— Exercise —
Check each line of the entries below for the word "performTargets", and copy out the ones that have it.

— Entries provided —

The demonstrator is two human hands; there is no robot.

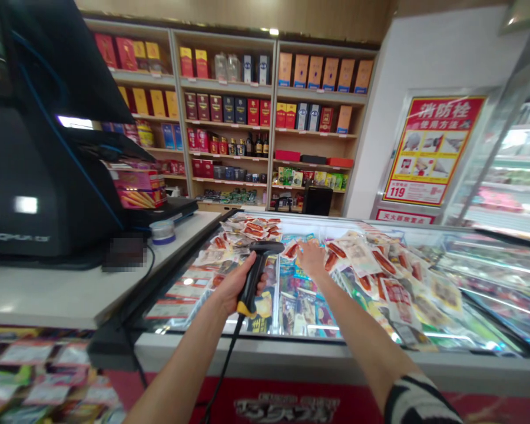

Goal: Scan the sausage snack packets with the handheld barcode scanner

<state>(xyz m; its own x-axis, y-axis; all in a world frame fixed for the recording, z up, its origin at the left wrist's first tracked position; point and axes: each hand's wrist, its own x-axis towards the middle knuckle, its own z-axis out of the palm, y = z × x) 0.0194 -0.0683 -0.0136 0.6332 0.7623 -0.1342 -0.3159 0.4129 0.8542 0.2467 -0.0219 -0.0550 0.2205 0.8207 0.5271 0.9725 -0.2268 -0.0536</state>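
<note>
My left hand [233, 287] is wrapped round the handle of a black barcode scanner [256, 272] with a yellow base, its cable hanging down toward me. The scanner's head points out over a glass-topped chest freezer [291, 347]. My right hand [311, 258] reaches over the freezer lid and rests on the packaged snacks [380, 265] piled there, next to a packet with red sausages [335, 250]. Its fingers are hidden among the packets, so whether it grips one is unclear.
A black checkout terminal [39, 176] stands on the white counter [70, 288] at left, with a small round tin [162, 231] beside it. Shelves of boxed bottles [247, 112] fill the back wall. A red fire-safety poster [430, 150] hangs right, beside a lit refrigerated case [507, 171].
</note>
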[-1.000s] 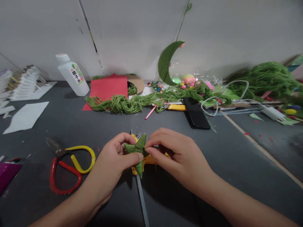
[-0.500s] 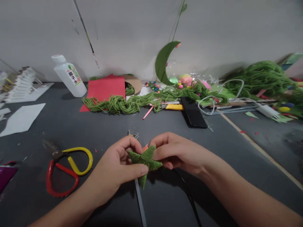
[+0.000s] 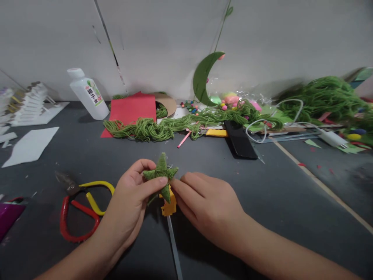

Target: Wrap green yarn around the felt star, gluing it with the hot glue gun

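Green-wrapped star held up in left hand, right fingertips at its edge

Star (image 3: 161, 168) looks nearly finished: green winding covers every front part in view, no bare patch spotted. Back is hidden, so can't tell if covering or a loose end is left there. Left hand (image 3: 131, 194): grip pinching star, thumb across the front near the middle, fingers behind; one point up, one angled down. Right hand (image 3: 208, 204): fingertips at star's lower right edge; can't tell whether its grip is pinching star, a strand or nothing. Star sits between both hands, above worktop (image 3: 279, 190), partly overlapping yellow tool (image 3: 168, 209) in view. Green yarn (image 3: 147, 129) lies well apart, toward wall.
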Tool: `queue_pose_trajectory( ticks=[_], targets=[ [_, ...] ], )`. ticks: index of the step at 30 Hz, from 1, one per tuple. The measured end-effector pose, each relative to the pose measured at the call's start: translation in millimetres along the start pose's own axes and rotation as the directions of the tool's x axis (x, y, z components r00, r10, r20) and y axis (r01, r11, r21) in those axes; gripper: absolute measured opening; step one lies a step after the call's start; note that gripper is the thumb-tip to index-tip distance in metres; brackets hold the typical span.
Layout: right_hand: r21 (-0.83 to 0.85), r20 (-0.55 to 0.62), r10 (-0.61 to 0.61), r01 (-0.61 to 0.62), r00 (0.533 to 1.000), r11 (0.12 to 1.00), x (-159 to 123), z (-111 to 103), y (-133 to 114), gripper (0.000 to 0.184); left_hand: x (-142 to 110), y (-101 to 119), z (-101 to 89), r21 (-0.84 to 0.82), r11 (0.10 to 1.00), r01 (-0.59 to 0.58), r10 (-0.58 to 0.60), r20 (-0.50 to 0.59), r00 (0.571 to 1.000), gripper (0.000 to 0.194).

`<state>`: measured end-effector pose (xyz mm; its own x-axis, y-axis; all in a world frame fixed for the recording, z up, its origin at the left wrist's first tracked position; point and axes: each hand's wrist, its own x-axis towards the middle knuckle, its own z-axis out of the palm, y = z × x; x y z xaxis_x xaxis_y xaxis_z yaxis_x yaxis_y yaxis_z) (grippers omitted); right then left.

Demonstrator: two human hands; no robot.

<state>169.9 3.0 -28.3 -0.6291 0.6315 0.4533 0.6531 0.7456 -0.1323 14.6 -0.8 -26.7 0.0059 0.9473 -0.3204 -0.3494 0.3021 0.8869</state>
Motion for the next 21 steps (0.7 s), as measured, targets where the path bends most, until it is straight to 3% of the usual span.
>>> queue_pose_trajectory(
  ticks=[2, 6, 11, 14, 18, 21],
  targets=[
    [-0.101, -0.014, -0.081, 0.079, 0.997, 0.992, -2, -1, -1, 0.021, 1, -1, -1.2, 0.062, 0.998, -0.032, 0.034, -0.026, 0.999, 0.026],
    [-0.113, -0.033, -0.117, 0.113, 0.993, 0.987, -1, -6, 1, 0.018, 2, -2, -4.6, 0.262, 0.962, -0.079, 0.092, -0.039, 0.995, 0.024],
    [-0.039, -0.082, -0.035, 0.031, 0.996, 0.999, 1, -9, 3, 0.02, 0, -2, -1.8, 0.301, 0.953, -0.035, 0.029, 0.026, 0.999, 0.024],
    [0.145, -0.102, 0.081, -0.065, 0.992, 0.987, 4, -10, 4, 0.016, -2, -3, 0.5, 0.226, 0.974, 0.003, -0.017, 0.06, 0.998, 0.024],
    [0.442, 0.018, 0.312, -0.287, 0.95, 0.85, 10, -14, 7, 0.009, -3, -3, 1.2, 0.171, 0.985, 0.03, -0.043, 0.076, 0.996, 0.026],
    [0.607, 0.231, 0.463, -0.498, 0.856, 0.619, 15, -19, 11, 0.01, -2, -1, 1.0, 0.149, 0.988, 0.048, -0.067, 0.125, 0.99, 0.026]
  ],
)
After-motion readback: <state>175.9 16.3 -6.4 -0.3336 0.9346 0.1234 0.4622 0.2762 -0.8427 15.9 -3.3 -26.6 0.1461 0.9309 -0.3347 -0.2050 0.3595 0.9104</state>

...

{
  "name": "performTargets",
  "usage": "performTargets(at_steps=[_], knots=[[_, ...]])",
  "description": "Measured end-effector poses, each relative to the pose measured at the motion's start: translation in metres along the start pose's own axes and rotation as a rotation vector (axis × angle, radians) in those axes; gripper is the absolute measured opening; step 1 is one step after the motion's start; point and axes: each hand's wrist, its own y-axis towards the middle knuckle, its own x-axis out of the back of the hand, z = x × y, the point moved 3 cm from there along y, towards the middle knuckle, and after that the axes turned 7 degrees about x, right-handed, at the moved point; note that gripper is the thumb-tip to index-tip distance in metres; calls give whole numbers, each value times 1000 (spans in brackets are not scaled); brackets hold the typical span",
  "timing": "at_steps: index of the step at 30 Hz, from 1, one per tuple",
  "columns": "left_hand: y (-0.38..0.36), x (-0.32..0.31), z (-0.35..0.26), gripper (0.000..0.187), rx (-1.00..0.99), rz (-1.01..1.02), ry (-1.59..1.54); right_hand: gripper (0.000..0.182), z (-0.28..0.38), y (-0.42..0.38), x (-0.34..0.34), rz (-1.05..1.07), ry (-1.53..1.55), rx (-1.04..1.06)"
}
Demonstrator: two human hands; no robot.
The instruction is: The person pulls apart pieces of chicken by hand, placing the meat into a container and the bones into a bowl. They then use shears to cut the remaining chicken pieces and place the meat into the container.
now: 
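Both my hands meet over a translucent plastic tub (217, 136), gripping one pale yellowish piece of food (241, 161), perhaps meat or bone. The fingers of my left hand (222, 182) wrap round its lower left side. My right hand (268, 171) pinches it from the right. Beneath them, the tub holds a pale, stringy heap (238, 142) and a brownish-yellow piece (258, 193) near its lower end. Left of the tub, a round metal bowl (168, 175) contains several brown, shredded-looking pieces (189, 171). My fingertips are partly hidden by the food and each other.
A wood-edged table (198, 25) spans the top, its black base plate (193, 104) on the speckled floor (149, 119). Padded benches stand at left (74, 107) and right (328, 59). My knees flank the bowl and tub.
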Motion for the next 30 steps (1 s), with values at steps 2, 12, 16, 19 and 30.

— Solution for this exercise —
  "name": "performTargets",
  "usage": "performTargets(at_steps=[_], knots=[[_, ...]])",

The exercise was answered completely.